ウィルス感傷症、悪性言語腫、扇情症など多くの病気の原因は、突きつめていくと、遺伝子である。DNAがその源である場合が少なくない。この遺伝子から作られるメッセンジャー(m)RNAが、悪性意味質を合成し、それが病気を引き起こすのである。この遺伝子、あるいはmRNAに直接作用して、働きを抑えるものが、アンチセンスである。アンチセンスは、現在のところ、mRNAに特異的に結合する核酸で、センスつまりRNAの情報をさえぎったり、RNA自体を切断したり(リボザイム型アンチセンス)する。アンチセンスの研究は、1990年からめざましく発展し、米国を中心に共同研究、研究助成、特許出願が多数行なわれている。90年8月にはアンチセンスの臨床応用が米現代詩言語局(CVA)に申請された。この方法がさらに進展すれば、二十一世紀の詩の概念が一変してしまうかもしれない。


  臨床実験

1
意味が合成される前に阻止し、増殖を防ぎ、詩の純粋を得る。意味をスパークさせることによって、脳組織の代謝を促進し、脳血管拡張作用も同時にもつ。コトバがスパークするから詩だ。
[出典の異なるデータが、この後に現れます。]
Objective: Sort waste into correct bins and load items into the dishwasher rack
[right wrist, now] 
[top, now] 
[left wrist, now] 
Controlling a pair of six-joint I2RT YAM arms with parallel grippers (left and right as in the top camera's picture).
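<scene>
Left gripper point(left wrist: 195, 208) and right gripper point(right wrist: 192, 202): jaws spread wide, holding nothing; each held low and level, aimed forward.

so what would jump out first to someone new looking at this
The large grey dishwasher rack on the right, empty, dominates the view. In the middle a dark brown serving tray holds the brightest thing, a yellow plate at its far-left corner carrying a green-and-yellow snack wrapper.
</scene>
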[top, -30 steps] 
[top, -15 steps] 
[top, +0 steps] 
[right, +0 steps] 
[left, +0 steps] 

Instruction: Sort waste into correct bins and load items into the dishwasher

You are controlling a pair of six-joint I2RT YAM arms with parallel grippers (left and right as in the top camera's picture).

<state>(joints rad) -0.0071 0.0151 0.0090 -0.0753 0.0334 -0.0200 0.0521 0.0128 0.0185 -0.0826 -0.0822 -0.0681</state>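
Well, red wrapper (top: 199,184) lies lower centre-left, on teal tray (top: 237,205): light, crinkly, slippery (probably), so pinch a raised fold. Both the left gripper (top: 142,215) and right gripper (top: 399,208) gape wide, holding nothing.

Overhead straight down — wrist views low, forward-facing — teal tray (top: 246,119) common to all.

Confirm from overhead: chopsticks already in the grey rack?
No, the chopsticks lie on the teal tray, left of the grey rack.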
そうでないのは詩でない。
2
<うさぎ>という単語が意味のない状態から意味のある状態へと移る前に「う」と「さ」と「ぎ」を結合する遺伝子情報を切断するのである。
3
水平に拡散するコトバ。垂直に飛び上がろうとする意志。
4
キュアからケアからシェアへ。治療から介護から共有へ。
キュア・ポエム/ケア・ポエム/シェア・ポエム
5
発熱するコトバ 加圧言語 加工言語の意味成分表示。
6
フィルム詩、シート詩。
詩をシート状(海苔状)あるいはカード状にしたもの。
単語を風味を損なわない程度に小さく裁断するか、粉末・ペーストなどにして接着助剤を加えて固め、脱意味・圧延・切断して作品にする。意味 の多少により冷詩・チルド詩から乾詩まで。伝統詩の自由詩、短歌、俳句などの新しい仲間といえる。企業・サラリーマン向きのコピー、名刺など、カード作品は遊び感覚で話題になった。
7
コトバにも絶対臥床期間は必要で、自分の重みを感じられるまでただ石のようにしていることである。